What is required
What follows is a set of records; repeat all of them exactly.
——————————
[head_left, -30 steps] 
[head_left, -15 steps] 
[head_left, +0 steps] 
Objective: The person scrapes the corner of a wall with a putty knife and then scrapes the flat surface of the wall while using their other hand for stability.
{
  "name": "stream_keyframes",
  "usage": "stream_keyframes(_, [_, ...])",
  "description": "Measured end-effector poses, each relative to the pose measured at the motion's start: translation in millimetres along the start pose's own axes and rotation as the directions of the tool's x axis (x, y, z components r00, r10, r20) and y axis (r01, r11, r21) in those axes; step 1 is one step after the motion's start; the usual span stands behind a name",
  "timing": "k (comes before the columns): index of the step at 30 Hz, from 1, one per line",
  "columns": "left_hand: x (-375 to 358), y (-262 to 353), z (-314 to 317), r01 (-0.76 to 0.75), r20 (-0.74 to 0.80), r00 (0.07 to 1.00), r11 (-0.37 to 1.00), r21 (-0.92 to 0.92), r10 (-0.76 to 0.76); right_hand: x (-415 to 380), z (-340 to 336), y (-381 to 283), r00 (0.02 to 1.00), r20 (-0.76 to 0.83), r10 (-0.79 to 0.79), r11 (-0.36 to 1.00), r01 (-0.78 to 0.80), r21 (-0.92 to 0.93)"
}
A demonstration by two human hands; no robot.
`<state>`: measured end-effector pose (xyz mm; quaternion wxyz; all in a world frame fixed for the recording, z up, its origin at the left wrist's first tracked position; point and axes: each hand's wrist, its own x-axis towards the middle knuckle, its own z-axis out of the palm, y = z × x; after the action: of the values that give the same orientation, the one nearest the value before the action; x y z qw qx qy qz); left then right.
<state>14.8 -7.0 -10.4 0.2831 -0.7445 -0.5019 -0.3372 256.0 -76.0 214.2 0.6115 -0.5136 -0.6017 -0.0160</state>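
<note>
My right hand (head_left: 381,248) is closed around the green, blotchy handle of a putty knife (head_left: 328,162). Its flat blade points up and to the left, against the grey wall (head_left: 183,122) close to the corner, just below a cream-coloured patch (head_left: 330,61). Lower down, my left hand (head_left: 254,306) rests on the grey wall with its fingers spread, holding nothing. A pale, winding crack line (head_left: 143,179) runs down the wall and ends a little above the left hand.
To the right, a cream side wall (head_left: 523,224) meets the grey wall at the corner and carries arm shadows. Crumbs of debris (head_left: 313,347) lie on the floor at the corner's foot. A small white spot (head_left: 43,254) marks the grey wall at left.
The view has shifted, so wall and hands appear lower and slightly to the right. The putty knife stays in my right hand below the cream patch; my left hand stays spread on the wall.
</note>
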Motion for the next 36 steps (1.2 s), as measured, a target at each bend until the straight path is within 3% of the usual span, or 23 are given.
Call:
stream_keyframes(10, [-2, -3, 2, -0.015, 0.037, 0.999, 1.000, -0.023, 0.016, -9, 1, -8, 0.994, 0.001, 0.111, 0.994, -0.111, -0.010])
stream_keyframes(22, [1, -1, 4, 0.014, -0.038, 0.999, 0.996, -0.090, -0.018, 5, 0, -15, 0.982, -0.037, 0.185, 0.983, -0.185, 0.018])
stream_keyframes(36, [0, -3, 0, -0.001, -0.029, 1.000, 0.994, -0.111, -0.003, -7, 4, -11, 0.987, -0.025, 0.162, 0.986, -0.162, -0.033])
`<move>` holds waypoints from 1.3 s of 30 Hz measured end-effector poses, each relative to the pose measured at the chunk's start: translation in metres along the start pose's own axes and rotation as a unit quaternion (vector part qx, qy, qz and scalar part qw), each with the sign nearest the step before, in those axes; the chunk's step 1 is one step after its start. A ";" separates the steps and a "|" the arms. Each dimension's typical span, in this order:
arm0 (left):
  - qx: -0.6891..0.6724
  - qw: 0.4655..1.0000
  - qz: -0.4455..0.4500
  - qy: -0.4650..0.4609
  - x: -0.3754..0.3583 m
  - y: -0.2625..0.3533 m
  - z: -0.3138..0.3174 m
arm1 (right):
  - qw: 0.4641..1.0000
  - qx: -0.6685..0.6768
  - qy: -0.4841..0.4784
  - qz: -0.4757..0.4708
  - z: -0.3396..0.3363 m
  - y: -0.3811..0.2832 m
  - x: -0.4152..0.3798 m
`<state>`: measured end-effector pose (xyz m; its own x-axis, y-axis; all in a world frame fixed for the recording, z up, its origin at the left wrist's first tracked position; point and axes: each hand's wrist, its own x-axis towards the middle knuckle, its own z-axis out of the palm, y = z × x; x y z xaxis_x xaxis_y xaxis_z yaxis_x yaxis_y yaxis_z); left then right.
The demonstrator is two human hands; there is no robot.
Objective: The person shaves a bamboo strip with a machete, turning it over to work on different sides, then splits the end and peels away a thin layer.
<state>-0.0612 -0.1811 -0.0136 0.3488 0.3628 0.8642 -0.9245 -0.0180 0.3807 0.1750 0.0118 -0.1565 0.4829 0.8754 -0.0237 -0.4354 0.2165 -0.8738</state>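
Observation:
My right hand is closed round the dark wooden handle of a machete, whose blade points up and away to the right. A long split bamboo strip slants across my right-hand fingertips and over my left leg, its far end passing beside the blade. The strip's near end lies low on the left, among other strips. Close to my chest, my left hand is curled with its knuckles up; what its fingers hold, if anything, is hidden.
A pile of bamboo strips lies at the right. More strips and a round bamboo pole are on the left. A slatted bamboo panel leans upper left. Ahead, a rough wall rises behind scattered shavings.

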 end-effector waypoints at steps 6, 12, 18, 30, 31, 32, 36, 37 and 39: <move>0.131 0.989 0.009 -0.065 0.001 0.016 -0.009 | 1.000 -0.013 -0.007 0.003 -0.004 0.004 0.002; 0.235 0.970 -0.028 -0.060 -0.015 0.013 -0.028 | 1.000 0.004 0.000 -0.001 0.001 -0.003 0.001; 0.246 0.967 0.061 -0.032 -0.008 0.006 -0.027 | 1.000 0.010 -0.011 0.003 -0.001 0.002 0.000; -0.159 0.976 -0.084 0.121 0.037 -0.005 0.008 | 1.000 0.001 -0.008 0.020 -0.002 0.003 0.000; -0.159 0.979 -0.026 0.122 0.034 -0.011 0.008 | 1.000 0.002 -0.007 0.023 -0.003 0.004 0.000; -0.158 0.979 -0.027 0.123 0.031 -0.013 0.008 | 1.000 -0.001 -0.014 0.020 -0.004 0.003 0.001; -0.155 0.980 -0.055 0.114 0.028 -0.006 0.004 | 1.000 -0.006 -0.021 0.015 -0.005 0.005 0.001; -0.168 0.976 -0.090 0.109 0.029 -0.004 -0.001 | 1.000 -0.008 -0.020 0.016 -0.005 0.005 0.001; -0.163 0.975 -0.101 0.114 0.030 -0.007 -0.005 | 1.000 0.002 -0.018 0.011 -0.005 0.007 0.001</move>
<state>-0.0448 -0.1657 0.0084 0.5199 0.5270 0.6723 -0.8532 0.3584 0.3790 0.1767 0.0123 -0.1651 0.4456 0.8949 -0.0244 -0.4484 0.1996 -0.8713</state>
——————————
Your solution
[head_left, -30 steps] 
[head_left, -15 steps] 
[head_left, +0 steps] 
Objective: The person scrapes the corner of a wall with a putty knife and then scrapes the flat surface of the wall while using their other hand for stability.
{
  "name": "stream_keyframes",
  "usage": "stream_keyframes(_, [_, ...])",
  "description": "Measured end-effector poses, each relative to the pose measured at the motion's start: translation in millimetres along the start pose's own axes and rotation as the directions of the tool's x axis (x, y, z components r00, r10, r20) and y axis (r01, r11, r21) in those axes; step 1 is one step after the motion's start; the usual span stands behind a name",
  "timing": "k (comes before the columns): index of the step at 30 Hz, from 1, one per line",
  "columns": "left_hand: x (-375 to 358), y (-262 to 353), z (-314 to 317), r01 (-0.76 to 0.75), r20 (-0.74 to 0.80), r00 (0.07 to 1.00), r11 (-0.37 to 1.00), r21 (-0.92 to 0.92), r10 (-0.76 to 0.76); right_hand: x (-415 to 380), z (-340 to 336), y (-381 to 283), r00 (0.02 to 1.00), r20 (-0.76 to 0.83), r10 (-0.79 to 0.79), r11 (-0.36 to 1.00), r01 (-0.78 to 0.80), r21 (-0.92 to 0.93)"
}
A demonstration by two human hands; no robot.
`<state>`: measured end-effector pose (xyz mm; quaternion wxyz; all in a world frame fixed for the recording, z up, its origin at the left wrist's first tracked position; point and axes: each hand's wrist, its own x-axis towards the middle knuckle, its own z-axis out of the palm, y = z × x; after the action: of the values that give the same orientation, the one nearest the value before the action; x y z qw qx qy qz); left then right.
<state>14.8 -7.0 -10.4 0.2831 -0.7445 -0.5019 -0.3372 256.0 -76.0 214.2 0.6115 -0.5136 -0.6017 -0.0160</state>
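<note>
My right hand (head_left: 381,248) is closed around the green, blotchy handle of a putty knife (head_left: 328,162). Its flat blade points up and to the left, against the grey wall (head_left: 183,122) close to the corner, just below a cream-coloured patch (head_left: 330,61). Lower down, my left hand (head_left: 254,306) rests on the grey wall with its fingers spread, holding nothing. A pale, winding crack line (head_left: 143,179) runs down the wall and ends a little above the left hand.
To the right, a cream side wall (head_left: 523,224) meets the grey wall at the corner and carries arm shadows. Crumbs of debris (head_left: 313,347) lie on the floor at the corner's foot. A small white spot (head_left: 43,254) marks the grey wall at left.
The view has shifted, so wall and hands appear lower and slightly to the right. The putty knife stays in my right hand below the cream patch; my left hand stays spread on the wall.
</note>
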Motion for the next 36 steps (1.2 s), as measured, a target at each bend until the straight path is within 3% of the usual span, or 23 are given.
Call:
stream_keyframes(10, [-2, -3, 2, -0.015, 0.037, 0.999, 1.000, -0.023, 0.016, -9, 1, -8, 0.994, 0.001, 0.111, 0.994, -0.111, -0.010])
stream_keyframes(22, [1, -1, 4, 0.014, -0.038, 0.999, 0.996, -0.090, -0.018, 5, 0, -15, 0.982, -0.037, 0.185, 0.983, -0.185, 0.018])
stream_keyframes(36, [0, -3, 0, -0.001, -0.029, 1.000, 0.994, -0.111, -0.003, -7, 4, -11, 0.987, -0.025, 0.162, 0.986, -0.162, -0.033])
`<move>` holds waypoints from 1.3 s of 30 Hz measured end-effector poses, each relative to the pose measured at the chunk's start: translation in metres along the start pose's own axes and rotation as a unit quaternion (vector part qx, qy, qz and scalar part qw), each with the sign nearest the step before, in those axes; the chunk's step 1 is one step after its start. A ";" separates the steps and a "|" the arms. Each dimension's typical span, in this order:
arm0 (left):
  - qx: -0.6891..0.6724
  - qw: 0.4655..1.0000
  - qz: -0.4455..0.4500
  - qy: -0.4650..0.4609
  - x: -0.3754..0.3583 m
  - y: -0.2625..0.3533 m
  - z: -0.3138..0.3174 m
arm1 (right):
  - qw: 0.4641..1.0000
  - qx: -0.6685..0.6768
  - qy: -0.4841..0.4784
  - qz: -0.4757..0.4708
  - z: -0.3396..0.3363 m
  - y: -0.3811..0.2832 m
  - x: -0.4152..0.3798 m
`<state>`: measured end-effector pose (xyz m; its own x-axis, y-axis; all in a world frame fixed for the recording, z up, its origin at the left wrist's first tracked position; point and axes: each hand's wrist, its own x-axis towards the middle knuckle, its own z-axis out of the palm, y = z × x; x y z xaxis_x xaxis_y xaxis_z yaxis_x yaxis_y yaxis_z); left then right.
The demonstrator is two human hands; there is no robot.
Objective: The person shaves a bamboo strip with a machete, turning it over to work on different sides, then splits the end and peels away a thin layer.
<state>-0.0612 -0.1811 -0.0136 0.3488 0.3628 0.8642 -0.9245 -0.0180 0.3807 0.1750 0.0118 -0.1565 0.4829 0.8754 -0.0237 -0.4354 0.2165 -0.8738</state>
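Observation:
My right hand is closed round the dark wooden handle of a machete, whose blade points up and away to the right. A long split bamboo strip slants across my right-hand fingertips and over my left leg, its far end passing beside the blade. The strip's near end lies low on the left, among other strips. Close to my chest, my left hand is curled with its knuckles up; what its fingers hold, if anything, is hidden.
A pile of bamboo strips lies at the right. More strips and a round bamboo pole are on the left. A slatted bamboo panel leans upper left. Ahead, a rough wall rises behind scattered shavings.
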
 end-effector waypoints at steps 6, 12, 18, 30, 31, 32, 36, 37 and 39: <move>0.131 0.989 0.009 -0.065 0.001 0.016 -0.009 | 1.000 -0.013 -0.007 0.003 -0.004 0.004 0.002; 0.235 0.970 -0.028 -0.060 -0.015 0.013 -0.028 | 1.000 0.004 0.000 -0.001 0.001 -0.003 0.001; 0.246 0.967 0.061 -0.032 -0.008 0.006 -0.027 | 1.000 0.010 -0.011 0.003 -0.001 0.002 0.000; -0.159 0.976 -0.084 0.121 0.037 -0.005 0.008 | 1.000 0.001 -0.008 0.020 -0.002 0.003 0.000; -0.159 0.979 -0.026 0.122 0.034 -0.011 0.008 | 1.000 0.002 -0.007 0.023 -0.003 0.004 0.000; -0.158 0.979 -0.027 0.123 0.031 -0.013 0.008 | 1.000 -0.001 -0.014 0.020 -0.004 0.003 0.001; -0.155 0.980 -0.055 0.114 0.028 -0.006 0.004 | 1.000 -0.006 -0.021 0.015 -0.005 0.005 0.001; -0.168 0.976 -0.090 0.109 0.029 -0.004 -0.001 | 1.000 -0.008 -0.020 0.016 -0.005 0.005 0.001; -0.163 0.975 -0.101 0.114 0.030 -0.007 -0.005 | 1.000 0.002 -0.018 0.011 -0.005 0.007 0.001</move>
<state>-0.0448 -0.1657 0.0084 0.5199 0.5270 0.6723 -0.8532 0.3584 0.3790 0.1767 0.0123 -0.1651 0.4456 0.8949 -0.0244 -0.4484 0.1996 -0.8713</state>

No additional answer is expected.